Exercise instructions: Search the entries below for "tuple", and copy each line where it appears.
##### Task inputs #####
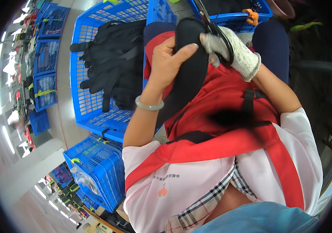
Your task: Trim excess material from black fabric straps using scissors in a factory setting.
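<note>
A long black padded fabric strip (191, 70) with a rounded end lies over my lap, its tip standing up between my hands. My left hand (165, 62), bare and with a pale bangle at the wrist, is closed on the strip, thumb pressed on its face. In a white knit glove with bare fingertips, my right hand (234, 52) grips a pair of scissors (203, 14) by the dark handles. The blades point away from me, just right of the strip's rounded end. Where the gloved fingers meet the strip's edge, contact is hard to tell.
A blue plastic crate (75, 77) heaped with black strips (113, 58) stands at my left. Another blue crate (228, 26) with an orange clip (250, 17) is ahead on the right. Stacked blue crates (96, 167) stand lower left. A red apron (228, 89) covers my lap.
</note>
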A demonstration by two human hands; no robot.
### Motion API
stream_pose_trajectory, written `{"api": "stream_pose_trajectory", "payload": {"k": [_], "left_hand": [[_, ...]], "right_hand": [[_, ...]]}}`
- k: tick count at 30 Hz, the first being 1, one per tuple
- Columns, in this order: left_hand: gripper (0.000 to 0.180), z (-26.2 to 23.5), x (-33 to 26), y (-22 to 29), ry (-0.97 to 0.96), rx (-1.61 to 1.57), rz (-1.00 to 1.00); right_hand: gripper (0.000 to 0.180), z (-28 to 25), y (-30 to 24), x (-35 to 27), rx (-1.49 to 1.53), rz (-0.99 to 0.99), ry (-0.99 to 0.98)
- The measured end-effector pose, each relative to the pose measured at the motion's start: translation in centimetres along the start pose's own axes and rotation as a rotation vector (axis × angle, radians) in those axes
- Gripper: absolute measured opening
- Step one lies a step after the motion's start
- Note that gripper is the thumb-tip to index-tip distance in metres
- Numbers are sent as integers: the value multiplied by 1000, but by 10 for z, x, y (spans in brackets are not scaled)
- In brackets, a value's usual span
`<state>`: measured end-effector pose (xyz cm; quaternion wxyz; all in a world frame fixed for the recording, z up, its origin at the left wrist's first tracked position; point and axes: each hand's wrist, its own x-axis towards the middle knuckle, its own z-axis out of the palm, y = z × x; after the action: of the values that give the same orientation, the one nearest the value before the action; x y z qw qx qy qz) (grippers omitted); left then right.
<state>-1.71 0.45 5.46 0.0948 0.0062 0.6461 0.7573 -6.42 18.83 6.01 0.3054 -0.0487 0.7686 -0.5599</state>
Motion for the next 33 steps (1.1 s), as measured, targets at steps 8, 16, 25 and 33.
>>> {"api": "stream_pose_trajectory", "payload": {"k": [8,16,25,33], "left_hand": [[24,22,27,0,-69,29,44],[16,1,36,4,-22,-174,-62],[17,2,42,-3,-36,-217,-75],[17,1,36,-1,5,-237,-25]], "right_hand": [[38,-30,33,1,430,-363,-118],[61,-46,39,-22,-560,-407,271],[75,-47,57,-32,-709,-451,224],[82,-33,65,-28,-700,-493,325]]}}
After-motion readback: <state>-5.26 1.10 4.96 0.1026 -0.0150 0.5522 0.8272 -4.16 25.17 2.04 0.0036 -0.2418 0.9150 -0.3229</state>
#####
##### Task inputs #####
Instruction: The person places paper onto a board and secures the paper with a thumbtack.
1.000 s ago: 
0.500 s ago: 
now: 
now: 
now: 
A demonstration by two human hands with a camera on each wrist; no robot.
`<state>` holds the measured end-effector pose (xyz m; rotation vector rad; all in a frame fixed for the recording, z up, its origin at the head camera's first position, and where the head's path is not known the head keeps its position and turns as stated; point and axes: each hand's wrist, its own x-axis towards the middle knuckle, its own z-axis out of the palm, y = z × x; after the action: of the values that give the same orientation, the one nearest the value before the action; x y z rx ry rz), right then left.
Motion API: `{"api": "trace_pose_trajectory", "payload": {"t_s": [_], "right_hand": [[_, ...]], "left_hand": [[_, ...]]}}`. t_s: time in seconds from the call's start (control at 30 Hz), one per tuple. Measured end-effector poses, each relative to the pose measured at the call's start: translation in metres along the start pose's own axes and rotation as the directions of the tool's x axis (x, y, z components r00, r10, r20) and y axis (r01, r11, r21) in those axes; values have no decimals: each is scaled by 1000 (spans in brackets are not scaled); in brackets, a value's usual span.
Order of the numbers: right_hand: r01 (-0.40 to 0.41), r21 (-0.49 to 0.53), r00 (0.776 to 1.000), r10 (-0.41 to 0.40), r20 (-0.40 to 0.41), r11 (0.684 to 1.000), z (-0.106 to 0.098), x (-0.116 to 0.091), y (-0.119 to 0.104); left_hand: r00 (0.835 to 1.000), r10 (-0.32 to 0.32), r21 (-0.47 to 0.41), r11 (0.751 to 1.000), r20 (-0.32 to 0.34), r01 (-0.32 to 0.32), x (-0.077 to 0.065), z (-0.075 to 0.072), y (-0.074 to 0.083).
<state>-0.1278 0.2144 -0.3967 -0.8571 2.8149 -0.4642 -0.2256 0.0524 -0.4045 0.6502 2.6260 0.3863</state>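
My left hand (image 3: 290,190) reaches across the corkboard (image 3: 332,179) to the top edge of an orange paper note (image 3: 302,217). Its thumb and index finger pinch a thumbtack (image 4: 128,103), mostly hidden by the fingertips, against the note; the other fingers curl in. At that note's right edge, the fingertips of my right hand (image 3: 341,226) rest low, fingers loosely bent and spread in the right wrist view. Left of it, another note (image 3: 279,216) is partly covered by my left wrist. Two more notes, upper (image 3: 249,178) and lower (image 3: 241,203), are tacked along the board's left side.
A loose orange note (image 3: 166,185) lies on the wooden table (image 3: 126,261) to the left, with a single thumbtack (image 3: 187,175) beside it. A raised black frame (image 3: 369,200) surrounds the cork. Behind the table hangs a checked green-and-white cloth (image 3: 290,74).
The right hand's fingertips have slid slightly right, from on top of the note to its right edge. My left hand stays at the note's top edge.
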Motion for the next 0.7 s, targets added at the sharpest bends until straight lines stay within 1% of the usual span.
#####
Response to the task:
- k: tick count at 30 Hz, the first being 1, one per tuple
Motion API: `{"api": "trace_pose_trajectory", "payload": {"t_s": [_], "right_hand": [[_, ...]], "left_hand": [[_, ...]]}}`. t_s: time in seconds from the call's start (control at 30 Hz), one per tuple. Measured end-effector poses, each relative to the pose measured at the call's start: translation in metres along the start pose's own axes and rotation as the directions of the tool's x axis (x, y, z components r00, r10, r20) and y axis (r01, r11, r21) in those axes; values have no decimals: each is scaled by 1000 (spans in brackets are not scaled); in brackets, a value's usual span.

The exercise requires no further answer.